* Task item *
From the first line to the last, copy the data exactly.
-------------------------
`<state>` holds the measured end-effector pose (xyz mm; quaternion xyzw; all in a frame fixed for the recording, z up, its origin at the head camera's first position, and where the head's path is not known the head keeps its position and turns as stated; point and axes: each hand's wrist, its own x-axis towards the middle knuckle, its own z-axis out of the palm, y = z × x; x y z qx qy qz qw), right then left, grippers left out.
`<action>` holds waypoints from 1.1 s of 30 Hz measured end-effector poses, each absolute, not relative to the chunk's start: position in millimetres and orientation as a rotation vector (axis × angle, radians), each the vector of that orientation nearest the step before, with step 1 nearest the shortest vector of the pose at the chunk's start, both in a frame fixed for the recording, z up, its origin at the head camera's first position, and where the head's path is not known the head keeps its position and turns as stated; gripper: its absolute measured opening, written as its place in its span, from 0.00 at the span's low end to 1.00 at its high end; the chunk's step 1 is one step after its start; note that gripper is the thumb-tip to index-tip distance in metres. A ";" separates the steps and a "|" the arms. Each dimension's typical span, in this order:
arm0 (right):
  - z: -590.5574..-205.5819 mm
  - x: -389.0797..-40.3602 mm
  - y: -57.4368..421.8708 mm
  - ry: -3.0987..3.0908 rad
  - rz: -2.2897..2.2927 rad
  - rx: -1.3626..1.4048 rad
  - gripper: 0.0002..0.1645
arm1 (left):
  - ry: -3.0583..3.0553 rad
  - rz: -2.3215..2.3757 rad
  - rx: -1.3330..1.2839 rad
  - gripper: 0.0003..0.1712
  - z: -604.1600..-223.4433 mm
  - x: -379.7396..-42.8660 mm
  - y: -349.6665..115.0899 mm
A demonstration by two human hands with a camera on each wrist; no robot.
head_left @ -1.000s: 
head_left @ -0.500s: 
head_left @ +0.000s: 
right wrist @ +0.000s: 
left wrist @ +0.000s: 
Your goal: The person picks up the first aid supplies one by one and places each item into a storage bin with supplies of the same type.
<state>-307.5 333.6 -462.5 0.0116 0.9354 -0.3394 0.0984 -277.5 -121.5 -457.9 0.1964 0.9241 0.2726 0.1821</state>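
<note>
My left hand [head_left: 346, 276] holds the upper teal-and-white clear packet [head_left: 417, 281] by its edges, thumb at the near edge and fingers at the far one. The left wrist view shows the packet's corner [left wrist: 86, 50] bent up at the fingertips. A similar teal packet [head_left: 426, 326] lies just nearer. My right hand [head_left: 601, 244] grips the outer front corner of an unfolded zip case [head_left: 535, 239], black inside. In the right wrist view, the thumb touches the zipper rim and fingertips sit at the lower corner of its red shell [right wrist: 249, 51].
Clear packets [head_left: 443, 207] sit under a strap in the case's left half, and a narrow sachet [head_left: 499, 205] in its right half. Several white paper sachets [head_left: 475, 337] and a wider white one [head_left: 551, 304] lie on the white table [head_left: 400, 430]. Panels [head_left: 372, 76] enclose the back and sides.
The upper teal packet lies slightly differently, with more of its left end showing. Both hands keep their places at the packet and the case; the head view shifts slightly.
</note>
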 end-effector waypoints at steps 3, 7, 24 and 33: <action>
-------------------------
* Result of the exercise *
`<state>` holds the measured end-effector pose (xyz mm; quaternion xyzw; all in a frame fixed for the recording, z up, its origin at the head camera's first position, and where the head's path is not known the head keeps its position and turns as stated; point and axes: each hand's wrist, its own x-axis towards the middle knuckle, its own z-axis out of the palm, y = z × x; x y z qx qy qz qw), right then left, grippers left out.
`<action>` holds waypoints from 1.1 s of 30 Hz measured end-effector poses, each absolute, not relative to the chunk's start: position in millimetres and orientation as a rotation vector (axis × angle, radians), each the vector of that orientation nearest the step before, with step 1 nearest the shortest vector of the pose at the chunk's start, both in a frame fixed for the recording, z up, its origin at the head camera's first position, and where the head's path is not known the head keeps its position and turns as stated; gripper: its absolute measured opening, written as its place in its span, from 0.00 at the span's low end to 1.00 at its high end; the chunk's step 1 is one step after its start; note that gripper is the thumb-tip to index-tip distance in metres. A ";" separates the steps and a "|" the arms. Each dimension's typical span, in this order:
arm0 (right):
  - z: -590.5574..-205.5819 mm
  - x: -389.0797..-40.3602 mm
  - y: -57.4368..421.8708 mm
  - ry: -3.0987..3.0908 rad
  - rz: -2.2897..2.2927 rad
  - rx: -1.3626..1.4048 rad
  - gripper: 0.0002..0.1645
arm1 (left):
  - ry: -3.0583..3.0553 rad
  - rz: -2.3215..2.3757 rad
  - rx: -1.3330..1.2839 rad
  - gripper: 0.0003..0.1712
  - z: -604.1600..-223.4433 mm
  - x: -379.7396..-42.8660 mm
  - y: -349.6665..115.0899 mm
A demonstration by two human hands with a camera on each wrist; no robot.
head_left @ -1.000s: 
head_left @ -0.500s: 
head_left @ +0.000s: 
right wrist @ +0.000s: 
left wrist @ +0.000s: 
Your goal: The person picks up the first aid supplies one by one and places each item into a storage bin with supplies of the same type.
<state>-307.5 333.6 -462.5 0.0116 0.9354 -0.3394 0.0984 -277.5 -121.5 -457.9 0.1964 0.9241 0.2726 0.1821</state>
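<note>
My left hand [head_left: 346, 276] holds the upper teal-and-white clear packet [head_left: 417, 281] by its edges, thumb at the near edge and fingers at the far one. The left wrist view shows the packet's corner [left wrist: 86, 50] bent up at the fingertips. A similar teal packet [head_left: 426, 326] lies just nearer. My right hand [head_left: 601, 244] grips the outer front corner of an unfolded zip case [head_left: 535, 239], black inside. In the right wrist view, the thumb touches the zipper rim and fingertips sit at the lower corner of its red shell [right wrist: 249, 51].
Clear packets [head_left: 443, 207] sit under a strap in the case's left half, and a narrow sachet [head_left: 499, 205] in its right half. Several white paper sachets [head_left: 475, 337] and a wider white one [head_left: 551, 304] lie on the white table [head_left: 400, 430]. Panels [head_left: 372, 76] enclose the back and sides.
The upper teal packet lies slightly differently, with more of its left end showing. Both hands keep their places at the packet and the case; the head view shifts slightly.
</note>
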 end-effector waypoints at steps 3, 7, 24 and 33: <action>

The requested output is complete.